第361話 父来たる
俺は放課後にダンジョンマーケットでドラグナーの残金である300万を払いに行った。
おっさんは普段見せないような満面の笑顔を見せていた。接客業なのだから普段からその顔を見せて欲しいものだ。
その帰り道
「もしもし高木海斗さんでしょうか?」
「はい、そうですがどちら様でしょうか?」
「私、田辺光梨の父です」
俺の携帯に知らない番号から電話がかかってきて、田辺光梨の父を名乗る相手の事が一瞬誰かわからなかったが、すぐに田辺光梨がヒカリンの本名である事に思い及んだ。
「ああ、光梨さんのお父さんですか?」
「はい、突然の電話すいません。実は、おりいってお話ししておきたい事がありまして、今週どこかでお時間いただけないでしょうか?」
一体なんだ?ヒカリンのパパの口調は怖くはないが真剣そのものだったので、何か怒られるのか?と不安になったが、答えない訳にもいかないので、明日の放課後に駅前で待ち合わせをする事にする。

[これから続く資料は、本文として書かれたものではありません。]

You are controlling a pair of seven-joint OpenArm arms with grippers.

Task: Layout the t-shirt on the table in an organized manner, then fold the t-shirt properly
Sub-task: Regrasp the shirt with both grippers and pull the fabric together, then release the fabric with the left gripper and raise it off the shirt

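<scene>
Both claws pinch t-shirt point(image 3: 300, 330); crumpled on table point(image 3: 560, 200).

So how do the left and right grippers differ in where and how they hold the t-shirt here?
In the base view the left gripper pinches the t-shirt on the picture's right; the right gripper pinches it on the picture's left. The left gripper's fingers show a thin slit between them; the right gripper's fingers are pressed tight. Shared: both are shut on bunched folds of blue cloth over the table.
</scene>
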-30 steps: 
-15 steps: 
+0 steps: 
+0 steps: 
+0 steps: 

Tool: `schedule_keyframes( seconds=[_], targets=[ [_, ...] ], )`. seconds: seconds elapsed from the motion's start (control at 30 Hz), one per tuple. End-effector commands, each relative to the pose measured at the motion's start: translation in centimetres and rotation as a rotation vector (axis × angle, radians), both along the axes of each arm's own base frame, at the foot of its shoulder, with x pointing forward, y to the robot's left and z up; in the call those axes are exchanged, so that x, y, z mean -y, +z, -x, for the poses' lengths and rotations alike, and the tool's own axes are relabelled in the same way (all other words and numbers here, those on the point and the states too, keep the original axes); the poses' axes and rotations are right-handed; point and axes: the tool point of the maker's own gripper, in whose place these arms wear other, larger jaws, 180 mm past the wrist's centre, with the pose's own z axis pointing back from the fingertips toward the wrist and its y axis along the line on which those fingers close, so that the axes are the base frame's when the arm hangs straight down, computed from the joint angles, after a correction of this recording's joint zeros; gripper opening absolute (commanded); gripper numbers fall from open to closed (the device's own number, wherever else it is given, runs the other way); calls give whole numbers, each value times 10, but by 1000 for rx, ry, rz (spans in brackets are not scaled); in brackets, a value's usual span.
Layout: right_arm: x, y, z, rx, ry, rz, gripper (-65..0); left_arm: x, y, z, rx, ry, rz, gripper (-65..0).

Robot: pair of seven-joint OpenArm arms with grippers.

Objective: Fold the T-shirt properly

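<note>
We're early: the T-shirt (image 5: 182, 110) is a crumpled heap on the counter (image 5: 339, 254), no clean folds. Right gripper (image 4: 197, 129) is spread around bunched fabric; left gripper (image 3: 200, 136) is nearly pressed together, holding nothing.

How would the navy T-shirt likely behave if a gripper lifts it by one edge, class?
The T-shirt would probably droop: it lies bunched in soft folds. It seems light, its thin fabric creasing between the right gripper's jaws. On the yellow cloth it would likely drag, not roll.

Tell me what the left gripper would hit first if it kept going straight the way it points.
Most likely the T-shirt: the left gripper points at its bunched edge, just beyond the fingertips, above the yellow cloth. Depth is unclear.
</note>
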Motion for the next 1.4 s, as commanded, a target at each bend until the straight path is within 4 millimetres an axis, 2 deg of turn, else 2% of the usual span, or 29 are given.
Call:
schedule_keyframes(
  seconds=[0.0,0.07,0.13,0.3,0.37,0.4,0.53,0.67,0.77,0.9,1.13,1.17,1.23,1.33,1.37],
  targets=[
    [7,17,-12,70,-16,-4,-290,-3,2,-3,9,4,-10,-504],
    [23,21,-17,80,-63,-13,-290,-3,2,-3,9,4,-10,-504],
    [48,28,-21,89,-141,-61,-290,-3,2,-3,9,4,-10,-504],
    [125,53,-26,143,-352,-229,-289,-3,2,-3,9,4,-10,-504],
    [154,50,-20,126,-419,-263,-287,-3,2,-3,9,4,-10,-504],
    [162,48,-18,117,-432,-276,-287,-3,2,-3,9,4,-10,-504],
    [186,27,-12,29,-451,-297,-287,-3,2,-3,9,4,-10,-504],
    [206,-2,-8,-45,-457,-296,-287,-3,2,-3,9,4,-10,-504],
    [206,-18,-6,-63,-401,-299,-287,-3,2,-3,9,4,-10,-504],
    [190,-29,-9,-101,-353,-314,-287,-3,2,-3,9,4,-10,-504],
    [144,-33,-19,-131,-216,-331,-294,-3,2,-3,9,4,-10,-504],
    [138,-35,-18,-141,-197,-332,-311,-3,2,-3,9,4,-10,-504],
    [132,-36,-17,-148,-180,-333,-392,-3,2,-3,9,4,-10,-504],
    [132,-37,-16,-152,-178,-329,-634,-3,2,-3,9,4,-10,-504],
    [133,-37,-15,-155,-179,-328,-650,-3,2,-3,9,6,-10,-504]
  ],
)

俺は、ヒカリンのパパの電話にその日1日悶々として過ごす事となった。
一体俺に何の用だろう。まさか娘に悪い虫がついたと追い払いに来るのだろうか?
う〜ん。俺何も悪い事はしていないよな。大丈夫だよな。
次の日も学校で悶々としながら授業を受けてから駅へ向かうと既にそれらしき人が待っていた。
「あの〜。田辺さんですか?」
「はい。あなたが高木さんですね。今日はわざわざお時間を取っていただきありがとうございます」
初めて会ったヒカリンのパパはメガネをかけており、俺よりも小柄の優しそうな人だった。
挨拶もそこそこに駅前の喫茶店に入ることにした。
「いつも光梨がお世話になっています」
「いえ、こちらこそ」
「早速なんですが、今日は高木さんにお願いがあってやって来ました」
「お願いですか?」
一体俺にお願いって何だ?ヒカリンをメンバーから抜けさせて欲しいのか?
「はい。少し話が長くなりますがよろしいですか?」
「それは別にいいですけど」
「実は光梨は病気なんです。5年程前に病気が判明しまして、症状は薬で抑制されていますが今の医学では根本的な治療は難しいんです」
「え……」
「本人も自分の病気が治るのは難しいのは理解していますが、このままでは成人を迎える事は……」
「ちょ、ちょっと待ってください。そんなバカな………だって光梨さん元気じゃないですか」
「効果的な薬が開発されて症状を抑える事が出来ているので、普段の生活は今のところは問題無いのですが徐々に効果が薄くなってくる様なんです」
「そんな事って……」
「私達も色々当たって見たところ通常の薬では根治しなくてもダンジョンで発見される薬なら可能性があるとわかりました」
「ダンジョンで発見される薬?ポーションですか?」
「いえ上級ポーション迄は自分で購入して試す事が出来たのですがダメでした。それ以上の霊薬、エリクサー、ソーマ、ネクターと呼ばれる薬であれば恐らく。ただ私達の様な一般人では幾らお金を出そうが手に入れる事は出来ませんでした。一部の上流階級の方だけがオークションで稀に手にいれることが出来る様で私ではダメでした」
エリクサー、ソーマ、ネクターそれぞれ名前だけは聞いた事がある。
死者さえも蘇らす事ができると言う都市伝説さえ生まれている神秘の霊薬。正真正銘のレアアイテムだ。
金額は億ではきかないだろうがそれ以上に一般人では手に入れる事が出来ないアイテムとしても有名だった。
一部の権力者達が己の為に使うべく一般の市場には出回らないと言われていた。
「エリクサーですか………」
「はい。光梨は、身体の事もあって学校以外は家ではほとんどゲーム等をやって過ごしていたのですが、自分で薬を手に入れるんだと言い出しまして、止めようともしたのですが、自分の命だからと言われてしまい私には反対する事は出来ませんでした」
「でも光梨さん、ダンジョンでは普通に活躍してるんですよ」
「はい。どうやらダンジョンで得られる特有のステータスのおかげで、ダンジョンでは地上よりも調子がいい様なんです」
ああ、そう言うことか。ダンジョンではステータスの補正が効いて元気に見えているのか。
ゲームに詳しいのもそれでか………
初めて会ったヒカリンのパパの話は衝撃的だった。